WORK REQUEST
Only lines with the string "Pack" should be returned from the data below.

Stored entries

◇ ◇ ◇ ◇ ◇

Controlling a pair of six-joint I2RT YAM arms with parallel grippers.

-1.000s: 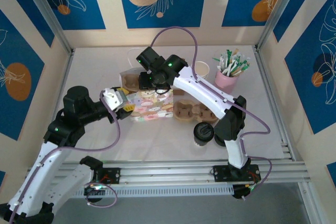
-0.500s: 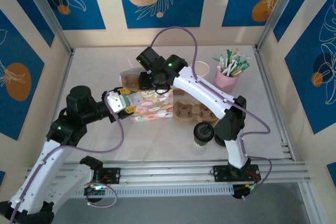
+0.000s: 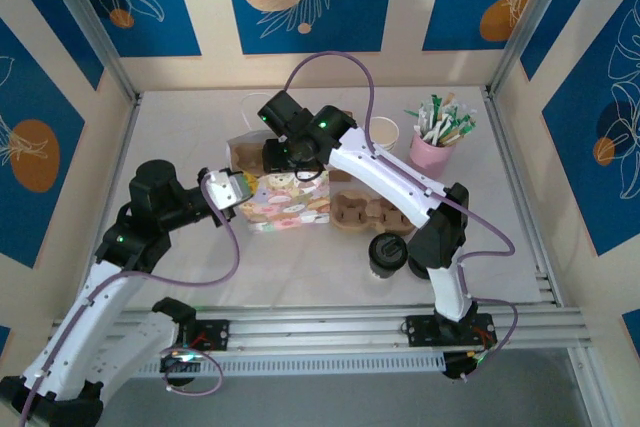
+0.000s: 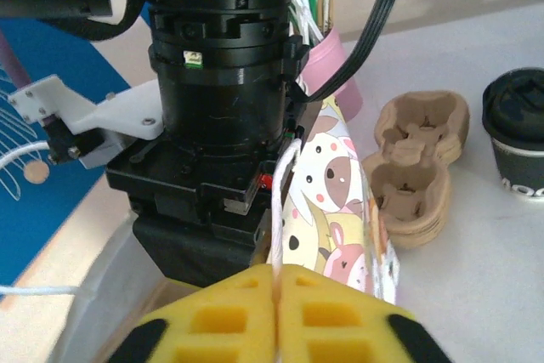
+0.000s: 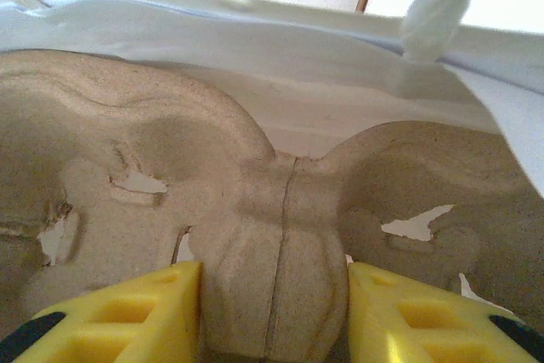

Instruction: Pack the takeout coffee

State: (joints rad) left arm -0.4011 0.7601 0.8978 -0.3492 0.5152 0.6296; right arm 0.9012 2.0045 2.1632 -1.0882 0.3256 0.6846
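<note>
**Left arm leans in and its pincer lifts toward the bag's far corner**

Seen from above, the left arm [image 3: 122, 239] straightens and swings to the right. Its dark elbow joint sits a little farther from the near edge of the bench [image 3: 180, 127] than a second ago, and the white lower link stands steeper. The left pincer [image 3: 236, 190] shifts first slightly right, then toward the far side. It ends just beside the upper left corner of the patterned bag [image 3: 290, 205], with the white cord handle [image 4: 280, 201] pinched between its pads. The right arm's wrist [image 3: 280, 112] moves very slightly left.
</note>
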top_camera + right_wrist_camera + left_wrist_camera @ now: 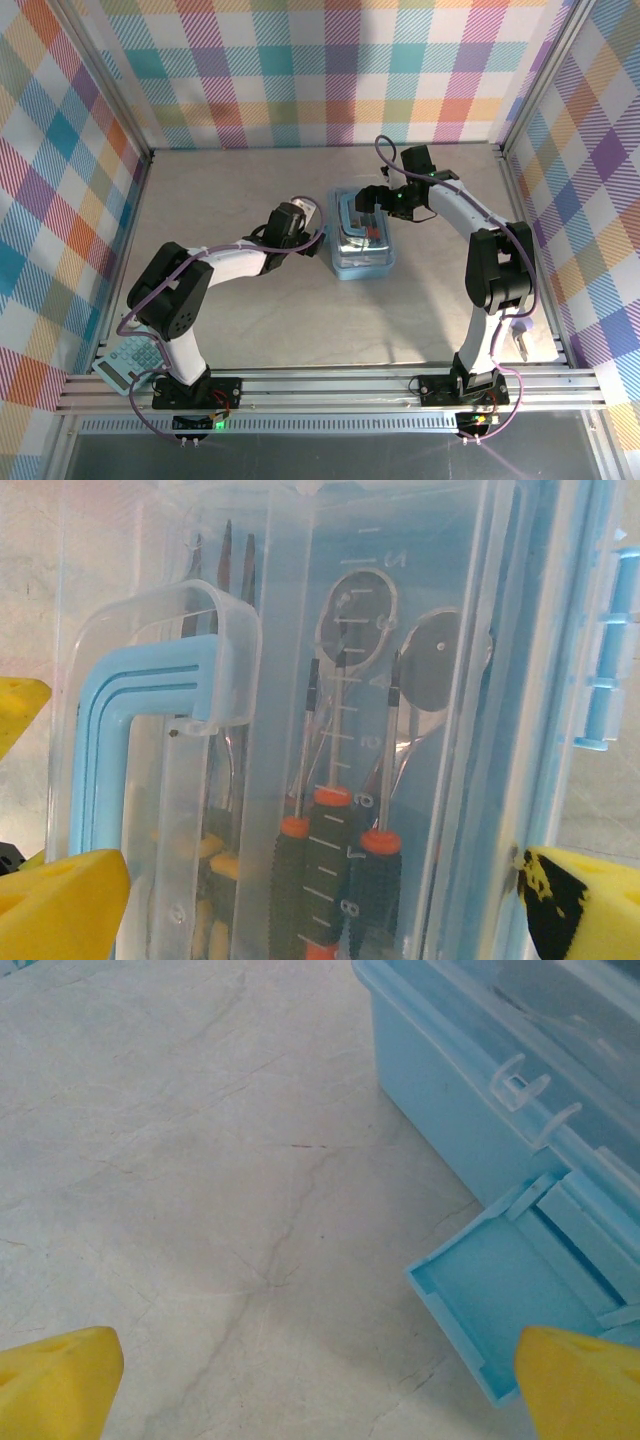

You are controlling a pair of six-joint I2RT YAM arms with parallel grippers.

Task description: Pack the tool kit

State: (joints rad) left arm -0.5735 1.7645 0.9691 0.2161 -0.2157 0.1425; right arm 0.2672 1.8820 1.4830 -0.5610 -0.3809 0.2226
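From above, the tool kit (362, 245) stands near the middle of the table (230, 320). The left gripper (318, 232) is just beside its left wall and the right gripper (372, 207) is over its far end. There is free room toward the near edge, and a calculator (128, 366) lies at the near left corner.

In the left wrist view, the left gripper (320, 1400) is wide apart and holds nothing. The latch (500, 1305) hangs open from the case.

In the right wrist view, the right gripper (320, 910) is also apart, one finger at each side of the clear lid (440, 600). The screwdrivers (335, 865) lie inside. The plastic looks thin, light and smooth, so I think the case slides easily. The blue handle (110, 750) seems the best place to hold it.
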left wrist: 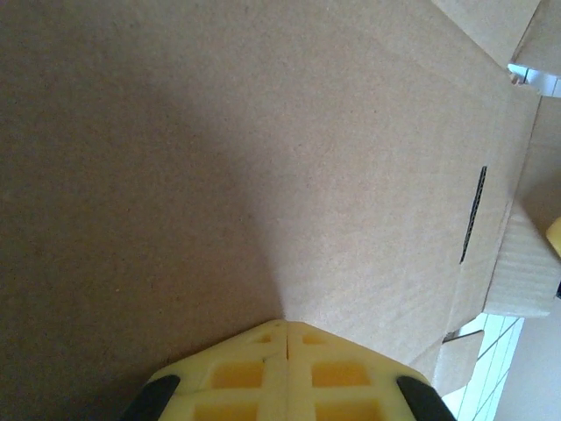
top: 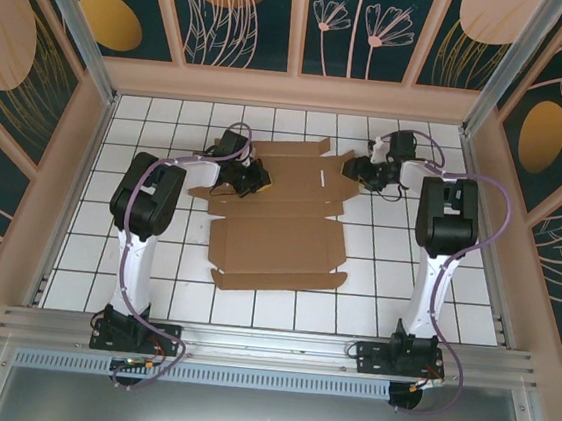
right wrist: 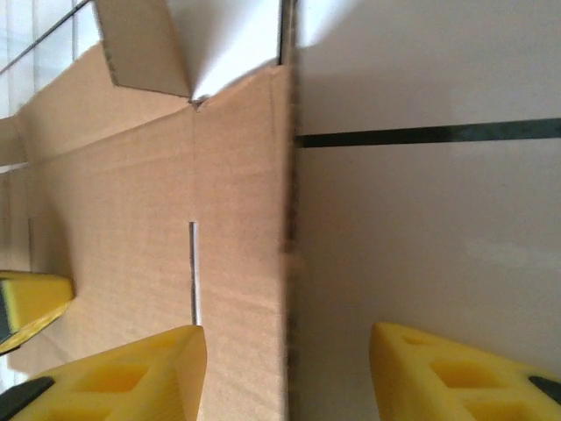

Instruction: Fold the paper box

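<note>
Pressed tight together, the yellow jaws of our left gripper (left wrist: 286, 338) leave only a thin seam between them, and their tips meet the plain brown face of the paper box (top: 278, 238); we cannot tell whether any cardboard is caught in that seam. Our right gripper (right wrist: 287, 338) stands released, its jaws wide apart and straddling the box's right edge, with one finger (right wrist: 131, 377) over cardboard and the other over bare white surface. The box lies opened out as a flat, creased die-cut sheet with flaps and tabs spread along its sides. A narrow slot (left wrist: 473, 215) is cut close to the edge that the right gripper straddles, and a small flap (right wrist: 145, 44) sits at the corner beyond it. From above, the left gripper sits over the sheet's far-left part and the right gripper at its far-right corner. Around the box is the white-tiled table (top: 133, 275). Our two arms run up beside the sheet's left and right sides, an aluminium rail (top: 267, 345) lies on its near side, and patterned walls (top: 242, 5) close in beyond it.
</note>
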### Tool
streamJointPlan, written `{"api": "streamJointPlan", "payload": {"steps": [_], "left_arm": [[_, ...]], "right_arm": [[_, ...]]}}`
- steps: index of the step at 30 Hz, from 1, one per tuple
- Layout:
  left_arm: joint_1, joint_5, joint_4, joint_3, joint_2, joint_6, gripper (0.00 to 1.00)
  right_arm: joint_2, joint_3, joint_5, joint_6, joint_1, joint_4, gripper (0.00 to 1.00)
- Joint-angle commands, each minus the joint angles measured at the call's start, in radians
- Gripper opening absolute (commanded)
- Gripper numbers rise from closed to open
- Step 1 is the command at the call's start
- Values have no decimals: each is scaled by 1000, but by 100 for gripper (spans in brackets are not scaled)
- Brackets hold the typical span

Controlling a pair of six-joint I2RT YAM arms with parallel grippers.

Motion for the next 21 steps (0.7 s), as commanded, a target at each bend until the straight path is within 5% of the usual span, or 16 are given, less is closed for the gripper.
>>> {"api": "streamJointPlan", "payload": {"steps": [1,7,21], "left_arm": [[8,7,15,-21,38,5,1],[10,10,24,-37,41,-1,0],[16,16,44,-57,32,-19,0]], "right_arm": [[63,17,-117,9,22,-27,50],[88,24,-133,8,49,-40,42],[-28,15,-25,18,54,-63,1]]}}
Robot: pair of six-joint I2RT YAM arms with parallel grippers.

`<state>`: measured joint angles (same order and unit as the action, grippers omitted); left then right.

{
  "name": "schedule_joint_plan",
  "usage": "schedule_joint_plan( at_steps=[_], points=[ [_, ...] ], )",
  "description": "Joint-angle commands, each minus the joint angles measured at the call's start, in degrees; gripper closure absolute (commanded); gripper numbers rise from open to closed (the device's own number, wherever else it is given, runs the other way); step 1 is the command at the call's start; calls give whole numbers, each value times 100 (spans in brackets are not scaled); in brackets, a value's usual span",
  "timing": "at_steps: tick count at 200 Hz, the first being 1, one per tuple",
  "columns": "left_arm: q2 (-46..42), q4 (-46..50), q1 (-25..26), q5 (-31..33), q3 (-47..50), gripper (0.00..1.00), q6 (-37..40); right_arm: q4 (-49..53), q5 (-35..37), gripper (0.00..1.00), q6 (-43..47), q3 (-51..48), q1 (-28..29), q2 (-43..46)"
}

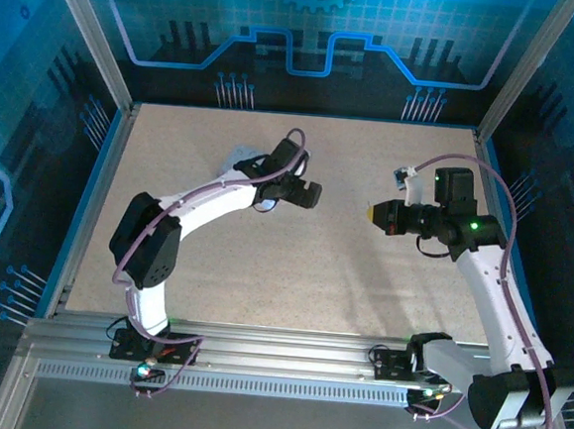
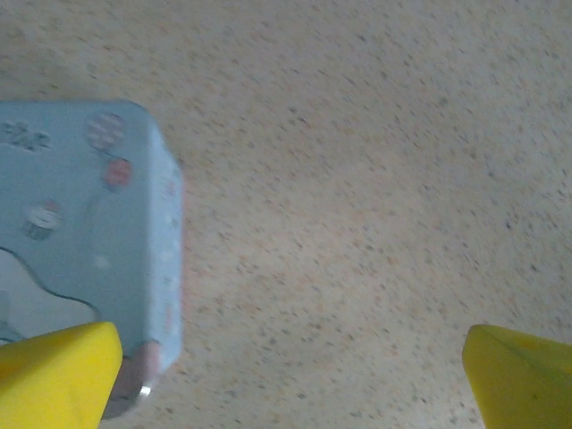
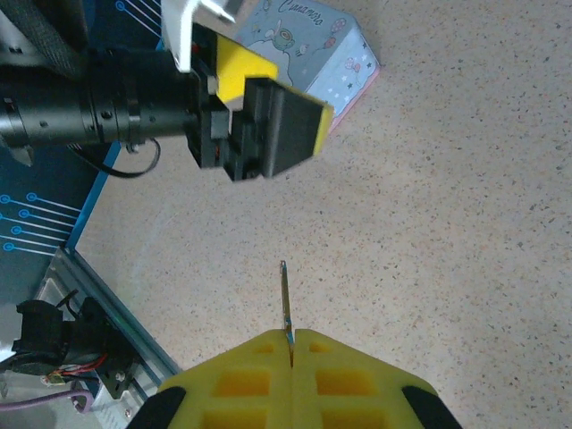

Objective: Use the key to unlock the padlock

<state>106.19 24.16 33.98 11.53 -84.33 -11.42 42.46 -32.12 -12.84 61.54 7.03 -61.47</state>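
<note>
key (image 3: 285, 299): pinched in right gripper (image 3: 292, 338), tip poking out
left gripper (image 2: 290, 380): fingers wide apart, at edge of tin (image 2: 80, 223)
tin: left of key, well apart

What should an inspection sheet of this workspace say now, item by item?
Surface: speckled beige table.
Job's things: thin key sticks out from the right hand. The padlock is perhaps the small grey piece with a silvery glint at the tin's corner; it is too blurred to be sure.
Clutter: pale tin with a cartoon lid, on the table.
Hands: left hand open, over bare table beside the tin; right hand shut on the key.
Cables: purple cables run along both arms.
Surroundings: blue patterned walls; metal rail at the near edge.
</note>
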Motion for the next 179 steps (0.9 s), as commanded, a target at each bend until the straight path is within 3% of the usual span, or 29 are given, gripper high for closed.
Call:
schedule_joint_plan(
  at_steps=[1,77,179],
  points=[
    [264,364,-161,345,-320,1,160,52,-146,97,-54,-19,-99,-22],
    [770,626,-227,315,-524,1,175,35,-137,97,-61,-19,-147,-49],
    [851,539,72,220,210,1,-61,-17,-154,97,-105,-89,-162,-24]
  ],
)
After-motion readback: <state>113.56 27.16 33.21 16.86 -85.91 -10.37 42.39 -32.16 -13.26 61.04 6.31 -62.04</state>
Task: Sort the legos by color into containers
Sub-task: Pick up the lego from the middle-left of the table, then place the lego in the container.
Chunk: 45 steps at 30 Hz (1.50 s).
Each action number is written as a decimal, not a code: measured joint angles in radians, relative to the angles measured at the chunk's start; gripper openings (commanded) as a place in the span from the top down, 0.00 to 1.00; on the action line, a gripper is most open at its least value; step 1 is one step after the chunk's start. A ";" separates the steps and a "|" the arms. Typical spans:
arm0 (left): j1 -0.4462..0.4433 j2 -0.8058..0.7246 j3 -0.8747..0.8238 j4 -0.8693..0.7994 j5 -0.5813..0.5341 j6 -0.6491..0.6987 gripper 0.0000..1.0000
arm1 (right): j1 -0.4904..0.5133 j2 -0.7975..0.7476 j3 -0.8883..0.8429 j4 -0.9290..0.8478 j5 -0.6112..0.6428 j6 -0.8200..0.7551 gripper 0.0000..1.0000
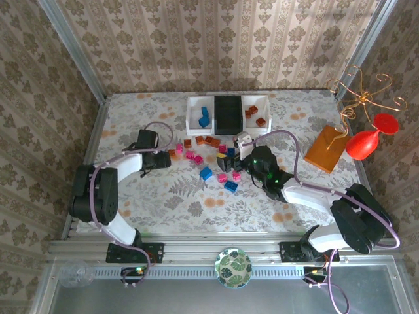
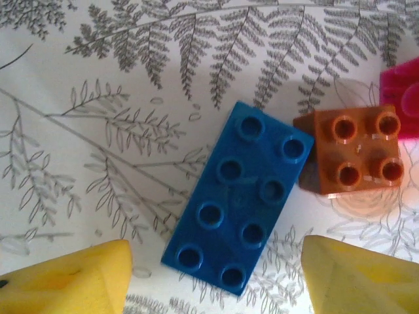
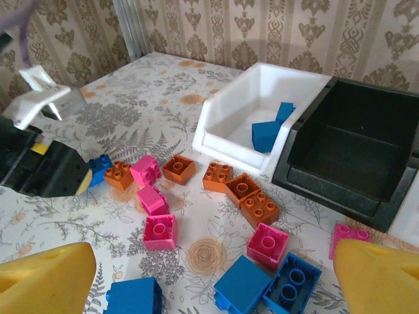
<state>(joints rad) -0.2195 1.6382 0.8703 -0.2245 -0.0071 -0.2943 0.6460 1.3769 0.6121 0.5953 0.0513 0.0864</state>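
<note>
An orange brick [image 2: 350, 152] touches the right edge of a blue brick [image 2: 239, 196], with a pink one [image 2: 402, 98] just beyond. The blue brick lies flat, its near end between the spread yellow pads [image 2: 65, 278] of the left gripper [image 2: 216, 268], which points down at the table. The right gripper [image 3: 216, 278], also spread, hovers over loose legos [image 3: 160, 232] near the white tray [image 3: 222, 140] and the black tray [image 3: 308, 180].

No legible text, label, brand, number or sign anywhere. Stud tops of blue brick [image 2: 239, 199] and orange brick [image 2: 353, 154] plain at close range — no lettering to make out. Walls of white tray [image 3: 236, 140] and black tray [image 3: 327, 190] unmarked.
</note>
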 measured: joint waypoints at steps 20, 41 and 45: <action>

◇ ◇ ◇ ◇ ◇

SOLUTION
Instruction: Pack the takeout coffee
Task description: Pack the tool kit

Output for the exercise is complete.